Your output should be the lines from the one containing "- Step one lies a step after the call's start" through the last line below, both ends included, exactly as written and free of pictures.

:: DATA SHOWN ::

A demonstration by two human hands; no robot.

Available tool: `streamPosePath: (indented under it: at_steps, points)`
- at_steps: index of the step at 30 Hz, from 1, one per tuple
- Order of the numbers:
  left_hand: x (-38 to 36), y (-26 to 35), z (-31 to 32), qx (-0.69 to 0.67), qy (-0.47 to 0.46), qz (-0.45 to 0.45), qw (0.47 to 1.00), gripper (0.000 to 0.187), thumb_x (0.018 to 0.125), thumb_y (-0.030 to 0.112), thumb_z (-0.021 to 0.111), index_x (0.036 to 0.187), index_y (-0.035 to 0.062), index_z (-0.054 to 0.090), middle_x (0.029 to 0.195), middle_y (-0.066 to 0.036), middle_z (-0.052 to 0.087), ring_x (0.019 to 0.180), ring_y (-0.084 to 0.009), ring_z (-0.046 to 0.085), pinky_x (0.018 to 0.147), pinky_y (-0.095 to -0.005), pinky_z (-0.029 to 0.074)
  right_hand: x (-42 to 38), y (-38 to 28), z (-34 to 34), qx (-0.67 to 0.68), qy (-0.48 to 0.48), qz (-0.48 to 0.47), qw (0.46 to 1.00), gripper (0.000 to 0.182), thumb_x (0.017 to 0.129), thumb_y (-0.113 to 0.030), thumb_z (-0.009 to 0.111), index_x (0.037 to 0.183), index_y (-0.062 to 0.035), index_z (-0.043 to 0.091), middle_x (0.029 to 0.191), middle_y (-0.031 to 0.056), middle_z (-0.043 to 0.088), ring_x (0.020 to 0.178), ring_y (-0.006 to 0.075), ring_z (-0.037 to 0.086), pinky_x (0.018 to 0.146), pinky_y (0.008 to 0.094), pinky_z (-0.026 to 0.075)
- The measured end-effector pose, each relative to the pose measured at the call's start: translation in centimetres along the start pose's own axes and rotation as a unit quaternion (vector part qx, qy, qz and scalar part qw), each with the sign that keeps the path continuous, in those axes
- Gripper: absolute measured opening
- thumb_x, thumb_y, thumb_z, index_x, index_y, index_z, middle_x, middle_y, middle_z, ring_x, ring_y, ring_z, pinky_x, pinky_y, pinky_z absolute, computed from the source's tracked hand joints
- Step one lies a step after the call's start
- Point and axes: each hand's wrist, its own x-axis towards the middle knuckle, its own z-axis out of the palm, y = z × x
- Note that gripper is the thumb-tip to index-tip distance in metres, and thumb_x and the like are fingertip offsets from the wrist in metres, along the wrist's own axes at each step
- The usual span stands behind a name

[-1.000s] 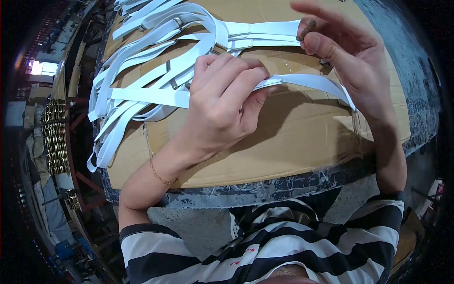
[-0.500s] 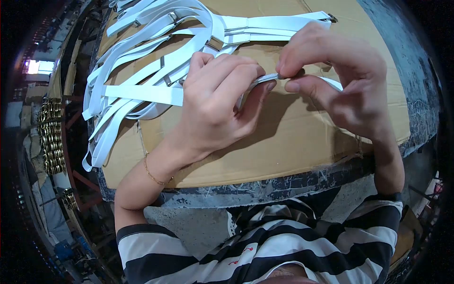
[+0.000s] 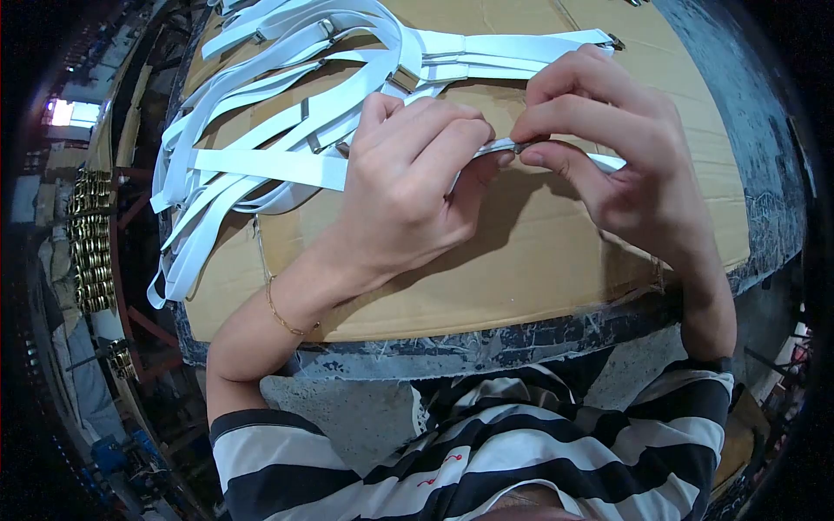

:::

## OUTPUT FOR THIS EXERCISE
- Step one lies a step after the call's start
- Point and axes: each hand's wrist, its own x-axis towards the middle knuckle, its own z-axis out of the palm, y = z × x
- Note that gripper is the thumb-tip to index-tip distance in metres, and thumb_x and the like are fingertip offsets from the wrist in metres, along the wrist's own axes at each step
- The usual span stands behind a name

[-1.000s] 
[-0.500s] 
[+0.000s] 

The full output has already been given.